Honourable senators, many things have been mentioned in this chamber, but two acts have not been touched, and they are very close to my heart. One is the Justice for Victims of Terrorism Act, to deter acts of terrorism against Canada and Canadians. The act states that both Canadians and people all over the world are entitled to live their lives in peace, freedom and security. Bill C-10 was introduced in the Senate in the last session in the form of Bill S-10. Senator Segal and Senator Tkachuk will attest to the fact that I was very concerned and agitated about this because once a victim has started an action against a foreign state, if for some reason the relationship between our country and the said foreign state improves, the victim’s action would then be defeated as the foreign state would be given immunity.

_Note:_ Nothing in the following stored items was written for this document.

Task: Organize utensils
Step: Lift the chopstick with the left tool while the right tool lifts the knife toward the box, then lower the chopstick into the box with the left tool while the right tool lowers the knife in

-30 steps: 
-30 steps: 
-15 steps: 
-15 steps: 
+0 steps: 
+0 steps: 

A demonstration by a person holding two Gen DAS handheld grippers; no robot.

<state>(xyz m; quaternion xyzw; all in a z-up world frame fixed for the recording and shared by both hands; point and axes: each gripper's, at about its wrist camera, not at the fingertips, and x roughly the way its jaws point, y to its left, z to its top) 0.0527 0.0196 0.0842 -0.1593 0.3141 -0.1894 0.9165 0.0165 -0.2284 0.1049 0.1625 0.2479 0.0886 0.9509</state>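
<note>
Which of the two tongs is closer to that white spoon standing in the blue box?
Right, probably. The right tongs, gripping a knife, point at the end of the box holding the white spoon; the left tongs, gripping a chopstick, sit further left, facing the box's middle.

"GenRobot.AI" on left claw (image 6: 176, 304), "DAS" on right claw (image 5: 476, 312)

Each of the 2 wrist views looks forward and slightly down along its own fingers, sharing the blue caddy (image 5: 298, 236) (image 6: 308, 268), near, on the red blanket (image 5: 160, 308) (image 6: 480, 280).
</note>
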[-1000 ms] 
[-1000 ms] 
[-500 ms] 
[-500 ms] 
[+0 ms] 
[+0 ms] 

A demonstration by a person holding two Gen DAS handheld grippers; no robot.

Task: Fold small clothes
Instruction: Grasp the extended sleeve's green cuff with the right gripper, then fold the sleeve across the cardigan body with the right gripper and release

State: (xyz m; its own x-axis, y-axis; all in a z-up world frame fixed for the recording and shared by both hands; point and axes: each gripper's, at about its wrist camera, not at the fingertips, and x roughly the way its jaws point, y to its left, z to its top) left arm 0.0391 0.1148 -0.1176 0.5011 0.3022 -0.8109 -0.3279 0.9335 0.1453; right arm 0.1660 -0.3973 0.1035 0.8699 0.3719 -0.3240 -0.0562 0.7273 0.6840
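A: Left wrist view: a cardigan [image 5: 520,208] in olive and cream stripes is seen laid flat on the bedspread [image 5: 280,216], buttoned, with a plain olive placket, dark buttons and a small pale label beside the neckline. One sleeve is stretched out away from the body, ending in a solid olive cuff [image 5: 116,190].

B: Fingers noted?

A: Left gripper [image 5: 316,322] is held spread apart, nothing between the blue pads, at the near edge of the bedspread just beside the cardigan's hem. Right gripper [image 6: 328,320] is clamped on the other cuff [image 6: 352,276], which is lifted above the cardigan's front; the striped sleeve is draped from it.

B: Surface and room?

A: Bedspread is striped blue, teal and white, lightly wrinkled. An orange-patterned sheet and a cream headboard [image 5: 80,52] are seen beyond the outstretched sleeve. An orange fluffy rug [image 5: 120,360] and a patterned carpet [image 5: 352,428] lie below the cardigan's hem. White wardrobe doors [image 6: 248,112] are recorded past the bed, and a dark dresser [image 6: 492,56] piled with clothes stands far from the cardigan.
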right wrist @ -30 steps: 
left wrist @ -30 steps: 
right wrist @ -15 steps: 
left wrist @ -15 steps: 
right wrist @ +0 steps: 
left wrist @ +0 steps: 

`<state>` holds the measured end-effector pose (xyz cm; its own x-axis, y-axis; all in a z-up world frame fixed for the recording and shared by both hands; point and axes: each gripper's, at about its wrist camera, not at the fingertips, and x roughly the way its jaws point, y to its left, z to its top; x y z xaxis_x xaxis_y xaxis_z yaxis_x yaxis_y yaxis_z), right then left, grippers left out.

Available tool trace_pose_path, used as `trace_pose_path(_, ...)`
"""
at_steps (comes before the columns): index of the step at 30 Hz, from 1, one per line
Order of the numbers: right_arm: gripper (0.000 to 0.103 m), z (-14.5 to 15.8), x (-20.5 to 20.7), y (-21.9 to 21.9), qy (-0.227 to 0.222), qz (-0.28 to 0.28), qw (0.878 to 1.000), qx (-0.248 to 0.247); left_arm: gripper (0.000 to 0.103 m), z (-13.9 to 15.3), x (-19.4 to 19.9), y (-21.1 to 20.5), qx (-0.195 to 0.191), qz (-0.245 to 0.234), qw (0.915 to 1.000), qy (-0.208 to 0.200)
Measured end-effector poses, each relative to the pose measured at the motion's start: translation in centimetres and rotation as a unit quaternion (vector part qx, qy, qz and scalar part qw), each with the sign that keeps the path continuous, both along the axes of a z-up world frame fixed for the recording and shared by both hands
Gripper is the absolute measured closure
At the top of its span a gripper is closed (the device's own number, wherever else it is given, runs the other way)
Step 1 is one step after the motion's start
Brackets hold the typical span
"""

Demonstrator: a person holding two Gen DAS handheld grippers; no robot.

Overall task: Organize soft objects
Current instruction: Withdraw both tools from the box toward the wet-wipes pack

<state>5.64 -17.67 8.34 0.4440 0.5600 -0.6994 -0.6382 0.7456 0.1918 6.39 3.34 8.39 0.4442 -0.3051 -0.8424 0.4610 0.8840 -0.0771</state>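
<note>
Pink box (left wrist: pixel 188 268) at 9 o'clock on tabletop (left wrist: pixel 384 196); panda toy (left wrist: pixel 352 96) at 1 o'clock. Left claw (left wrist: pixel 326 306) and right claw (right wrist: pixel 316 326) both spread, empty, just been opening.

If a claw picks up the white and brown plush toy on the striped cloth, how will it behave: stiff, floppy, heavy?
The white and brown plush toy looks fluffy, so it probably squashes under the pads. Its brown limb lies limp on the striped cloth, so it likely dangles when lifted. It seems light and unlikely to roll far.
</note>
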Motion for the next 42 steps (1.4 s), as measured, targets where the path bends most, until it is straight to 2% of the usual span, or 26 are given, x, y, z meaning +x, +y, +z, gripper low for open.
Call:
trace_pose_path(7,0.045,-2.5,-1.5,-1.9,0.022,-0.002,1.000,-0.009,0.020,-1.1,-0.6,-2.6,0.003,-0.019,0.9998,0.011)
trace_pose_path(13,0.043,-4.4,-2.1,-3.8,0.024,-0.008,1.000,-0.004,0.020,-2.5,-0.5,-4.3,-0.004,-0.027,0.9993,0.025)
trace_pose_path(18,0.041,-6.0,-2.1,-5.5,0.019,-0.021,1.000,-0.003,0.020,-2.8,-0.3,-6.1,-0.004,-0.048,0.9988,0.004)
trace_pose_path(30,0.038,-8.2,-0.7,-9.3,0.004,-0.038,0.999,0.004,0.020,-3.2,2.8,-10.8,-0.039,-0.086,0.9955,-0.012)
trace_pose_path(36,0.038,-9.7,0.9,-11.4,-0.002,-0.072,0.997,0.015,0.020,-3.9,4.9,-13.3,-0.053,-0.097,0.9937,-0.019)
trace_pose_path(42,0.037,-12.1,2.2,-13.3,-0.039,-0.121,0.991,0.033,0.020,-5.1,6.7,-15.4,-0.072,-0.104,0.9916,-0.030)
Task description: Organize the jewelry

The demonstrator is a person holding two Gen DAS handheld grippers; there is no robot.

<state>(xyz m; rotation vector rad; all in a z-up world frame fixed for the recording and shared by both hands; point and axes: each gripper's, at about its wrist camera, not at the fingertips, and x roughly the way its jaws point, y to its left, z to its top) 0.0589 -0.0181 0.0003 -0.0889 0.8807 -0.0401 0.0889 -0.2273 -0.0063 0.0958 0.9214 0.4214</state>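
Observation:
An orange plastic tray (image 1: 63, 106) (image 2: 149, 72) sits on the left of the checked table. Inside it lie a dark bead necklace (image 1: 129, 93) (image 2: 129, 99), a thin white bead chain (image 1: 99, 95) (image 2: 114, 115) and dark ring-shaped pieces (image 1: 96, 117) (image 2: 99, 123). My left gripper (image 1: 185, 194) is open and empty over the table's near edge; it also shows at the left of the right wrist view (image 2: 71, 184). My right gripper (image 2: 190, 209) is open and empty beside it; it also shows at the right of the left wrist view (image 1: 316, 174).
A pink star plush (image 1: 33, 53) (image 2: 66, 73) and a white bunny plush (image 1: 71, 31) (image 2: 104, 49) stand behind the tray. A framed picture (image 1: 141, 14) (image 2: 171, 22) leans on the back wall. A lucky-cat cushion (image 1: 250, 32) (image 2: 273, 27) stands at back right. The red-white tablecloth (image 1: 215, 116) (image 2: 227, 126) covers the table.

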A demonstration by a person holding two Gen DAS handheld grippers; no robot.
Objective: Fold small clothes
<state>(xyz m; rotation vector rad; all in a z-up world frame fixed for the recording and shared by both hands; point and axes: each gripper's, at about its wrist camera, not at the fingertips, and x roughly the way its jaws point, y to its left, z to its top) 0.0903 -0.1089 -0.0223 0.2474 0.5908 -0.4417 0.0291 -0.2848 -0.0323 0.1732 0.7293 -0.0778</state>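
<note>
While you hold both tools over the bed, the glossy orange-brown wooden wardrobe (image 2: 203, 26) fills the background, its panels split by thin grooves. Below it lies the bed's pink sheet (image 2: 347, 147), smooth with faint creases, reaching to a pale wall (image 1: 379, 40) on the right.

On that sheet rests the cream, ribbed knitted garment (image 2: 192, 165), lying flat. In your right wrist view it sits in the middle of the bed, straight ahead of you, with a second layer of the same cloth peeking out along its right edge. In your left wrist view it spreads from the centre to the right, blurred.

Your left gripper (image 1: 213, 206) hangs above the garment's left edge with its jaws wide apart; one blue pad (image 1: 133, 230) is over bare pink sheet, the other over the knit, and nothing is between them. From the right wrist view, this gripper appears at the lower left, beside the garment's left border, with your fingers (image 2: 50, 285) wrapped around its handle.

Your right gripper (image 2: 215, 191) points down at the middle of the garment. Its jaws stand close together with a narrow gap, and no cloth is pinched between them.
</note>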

I am very pleased to see my concerns have been addressed in this new bill, which states:
If proceedings for support of terrorism are commenced against a foreign state that is set out on the list, the subsequent removal of the foreign state from the list does not have the effect of restoring the state’s immunity from the jurisdiction of a court in respect of those proceedings or any related appeal or enforcement proceedings.
Honourable senators, this shows that we can change bills and that we can make differences for Canadians. However, there are many more improvements that still need to be made to this bill. Our committee heard from a number of witnesses last week who raised some very important concerns. We need to give these concerns proper consideration.
For example, our committee was advised by David Quayat and Hilary Young very clearly that, under our federalism the constitutional division of powers creating causes of actions is generally a provincial power. My concern is that we are raising the expectations of victims of terrorist acts and, when they finally sue the person who has caused them harm, they may find that they will not be as successful and they may be once again let down.
Another act that is of particular concern to me is the Immigration and Refugee Protection Act. This bill will allow immigration officers to refuse work permits for foreign nationals deemed to be at risk of exploitation based upon ministerial instructions — a very laudable thing. This amendment is meant to prevent trafficking, abuse and exploitation of vulnerable immigrants, especially women. However, the components of this bill are also very troubling.
For example, under this bill, an employer applies to Human Resources and Skills Development Canada for a labour market opinion setting out that there is no one in Canada that can do the job. The employer is then granted permission to bring a foreign employee in on a work permit. The challenge I have with this provision, one that I would like to have debated, is why, then, is the employee denied the work permit?
In my opinion, if we are trying to protect vulnerable people, especially women, the fairer situation would be to stop the root of the problem and stop the employers from obtaining labour market opinions to hire the employees in the first place, rather than once the work permit has been given.